My mum used to say..."Now, u know how it feels to be a mother...That's the way I felt when i first had u and later, ur sisters." She always said this every time I held my babies in my arms after the delivery. Delivering and raising them had never been an 'easy' experience but the joy of being a mother overcomes all the hardship in the upbringing.

So, this year only 3 out of my 6 children wished me... one in the morning, another at night and the last one 2 days after...My significant other only wished me late in the evening...well, I assumed everyone's bz.

For the last 10 years or more I had been calling my mum and MIL on Mother's Day to wish them...to cheer them up...I could sense the excitement when they wished me back. Now, mum has gone and I'm only left with my MIL to take care off. Once in a while I wished I could say that to my OPAH too who had left me in 1994. She was really so dear to me. I missed doing all the things for her and with her...

With Mak, it's a bit different. Mak was a bit garang, not like Opah. But as she got older she mellowed down. When she got sick, my sisters and I had to take turn to take care of her..I'm really grateful to Allah because my sisters were never 'berkira'.

"Mak sangat bersyukur anak-anak mak dan menantu-menantu mak baik-baik semuanya.."she told me with tears in her eyes.

Taking care of mak when she was sick was not an easy task. Sometimes it can be an emotional roller coaster ride. There were times when I, myself couldn't control the emotions especially when I couldn't help her to ease the pain.

"Kaki mak sakit Yong...berdenyut2 ni...cuba Yong pegang" I touched the legs but the warmth on the hardened skin was the only thing I could feel. It's really saddening for me not to be able to relate to the suffering that she faced.

Bathing her was another thing. Every time I bathed her she tried not to feel awkward as I always took off all her clothes and let her felt the chilled water of the shower...

"Tiap kali mak datang Kedah, mak rasa puas dapat mandi elok2...tp mak malu dgn Yong...."

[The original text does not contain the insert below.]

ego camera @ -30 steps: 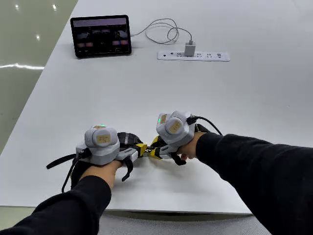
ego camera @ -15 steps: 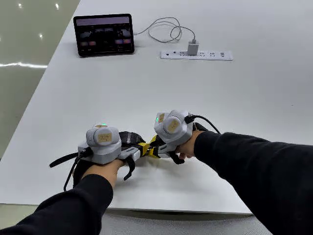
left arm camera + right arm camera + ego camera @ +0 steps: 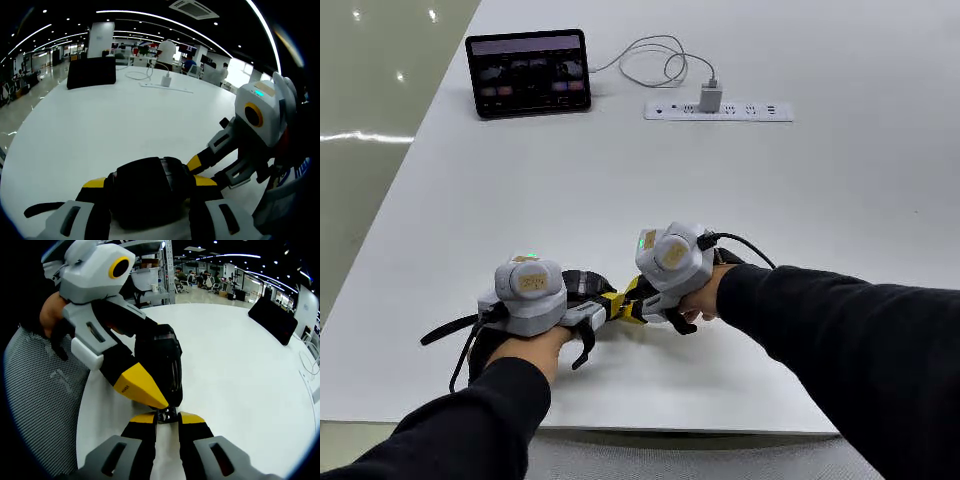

I just ignored what she said but deep in my heart I really pitied her. It must be difficult for her to handle herself although Abah was always there for her. Abah was in a wheel chair himself.

I wish I could do more to mak when she was around. I wonder what treatment will I get when I'm old. I never spoke harsh words to my mum nor did I yell to her even though she was wrong at times. I always tried my best to understand her and my Abah as senior citizens. Will my children do the same thing?


I know I'm not perfect but I am a MOTHER.